WORK ITEM |
The whole listing, from first line to last: copy it exactly.

————

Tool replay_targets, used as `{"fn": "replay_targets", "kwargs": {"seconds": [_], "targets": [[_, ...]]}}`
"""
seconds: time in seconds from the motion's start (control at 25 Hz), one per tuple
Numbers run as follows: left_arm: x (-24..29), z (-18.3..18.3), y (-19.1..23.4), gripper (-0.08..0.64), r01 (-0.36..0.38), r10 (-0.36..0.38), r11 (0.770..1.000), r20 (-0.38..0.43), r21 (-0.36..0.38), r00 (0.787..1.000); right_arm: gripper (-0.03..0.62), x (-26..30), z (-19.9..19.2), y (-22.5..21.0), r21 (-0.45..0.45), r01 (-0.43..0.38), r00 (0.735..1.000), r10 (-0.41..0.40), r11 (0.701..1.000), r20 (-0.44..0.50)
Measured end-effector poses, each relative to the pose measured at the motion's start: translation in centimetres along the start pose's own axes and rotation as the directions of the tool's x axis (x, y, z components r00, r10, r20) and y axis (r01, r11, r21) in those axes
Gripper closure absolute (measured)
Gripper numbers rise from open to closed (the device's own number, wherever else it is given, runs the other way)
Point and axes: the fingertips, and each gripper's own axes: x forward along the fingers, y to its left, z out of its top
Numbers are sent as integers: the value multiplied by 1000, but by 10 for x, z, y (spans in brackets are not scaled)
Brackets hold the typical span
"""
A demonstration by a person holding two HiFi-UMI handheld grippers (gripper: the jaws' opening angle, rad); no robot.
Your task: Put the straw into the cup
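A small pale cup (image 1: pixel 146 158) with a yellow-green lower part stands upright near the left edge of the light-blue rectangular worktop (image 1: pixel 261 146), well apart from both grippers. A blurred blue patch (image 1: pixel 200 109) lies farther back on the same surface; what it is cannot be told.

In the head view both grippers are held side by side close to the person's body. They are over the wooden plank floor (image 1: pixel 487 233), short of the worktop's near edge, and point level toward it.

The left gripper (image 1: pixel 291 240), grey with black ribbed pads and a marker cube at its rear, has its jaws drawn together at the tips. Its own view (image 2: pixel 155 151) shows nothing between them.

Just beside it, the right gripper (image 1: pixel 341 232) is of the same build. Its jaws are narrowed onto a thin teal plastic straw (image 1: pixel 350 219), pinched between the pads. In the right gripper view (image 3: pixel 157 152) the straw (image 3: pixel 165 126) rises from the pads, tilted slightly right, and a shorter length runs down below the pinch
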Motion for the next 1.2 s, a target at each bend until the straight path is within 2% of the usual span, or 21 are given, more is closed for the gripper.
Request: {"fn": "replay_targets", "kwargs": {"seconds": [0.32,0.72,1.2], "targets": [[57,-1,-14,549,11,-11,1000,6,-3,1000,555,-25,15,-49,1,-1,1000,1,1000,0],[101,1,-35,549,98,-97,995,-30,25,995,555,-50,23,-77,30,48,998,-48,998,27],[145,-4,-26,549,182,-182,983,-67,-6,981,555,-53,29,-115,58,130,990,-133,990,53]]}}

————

SOLUTION TO THIS TASK |
Tool replay_targets, used as `{"fn": "replay_targets", "kwargs": {"seconds": [_], "targets": [[_, ...]]}}`
"""
seconds: time in seconds from the motion's start (control at 25 Hz), one per tuple
Numbers run as follows: left_arm: x (-24..29), z (-18.3..18.3), y (-19.1..23.4), gripper (-0.08..0.64), r01 (-0.36..0.38), r10 (-0.36..0.38), r11 (0.770..1.000), r20 (-0.38..0.43), r21 (-0.36..0.38), r00 (0.787..1.000); right_arm: gripper (-0.03..0.62), x (-26..30), z (-19.9..19.2), y (-22.5..21.0), r21 (-0.45..0.45), r01 (-0.43..0.38), r00 (0.735..1.000), r10 (-0.41..0.40), r11 (0.701..1.000), r20 (-0.44..0.50)
Measured end-effector poses, each relative to the pose measured at the motion's start: translation in centimetres along the start pose's own axes and rotation as the directions of the tool's x axis (x, y, z components r00, r10, r20) and y axis (r01, r11, r21) in those axes
Gripper closure absolute (measured)
Gripper numbers rise from open to closed (the device's own number, wherever else it is given, runs the other way)
Point and axes: the fingertips, and each gripper's own axes: x forward along the fingers, y to its left, z out of its top
Numbers are sent as integers: the value multiplied by 1000, but by 10 for x, z, y (spans in brackets are not scaled)
Brackets hold the typical span
"""
A demonstration by a person holding two HiFi-UMI handheld grippers (gripper: the jaws' opening angle, rad); no robot.
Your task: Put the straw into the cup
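A small pale cup (image 1: pixel 146 158) with a yellow-green lower part stands upright near the left edge of the light-blue rectangular worktop (image 1: pixel 261 146), well apart from both grippers. A blurred blue patch (image 1: pixel 200 109) lies farther back on the same surface; what it is cannot be told.

In the head view both grippers are held side by side close to the person's body. They are over the wooden plank floor (image 1: pixel 487 233), short of the worktop's near edge, and point level toward it.

The left gripper (image 1: pixel 291 240), grey with black ribbed pads and a marker cube at its rear, has its jaws drawn together at the tips. Its own view (image 2: pixel 155 151) shows nothing between them.

Just beside it, the right gripper (image 1: pixel 341 232) is of the same build. Its jaws are narrowed onto a thin teal plastic straw (image 1: pixel 350 219), pinched between the pads. In the right gripper view (image 3: pixel 157 152) the straw (image 3: pixel 165 126) rises from the pads, tilted slightly right, and a shorter length runs down below the pinch
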Motion for the next 1.2 s, a target at each bend until the straight path is within 2% of the usual span, or 21 are given, more is closed for the gripper.
Request: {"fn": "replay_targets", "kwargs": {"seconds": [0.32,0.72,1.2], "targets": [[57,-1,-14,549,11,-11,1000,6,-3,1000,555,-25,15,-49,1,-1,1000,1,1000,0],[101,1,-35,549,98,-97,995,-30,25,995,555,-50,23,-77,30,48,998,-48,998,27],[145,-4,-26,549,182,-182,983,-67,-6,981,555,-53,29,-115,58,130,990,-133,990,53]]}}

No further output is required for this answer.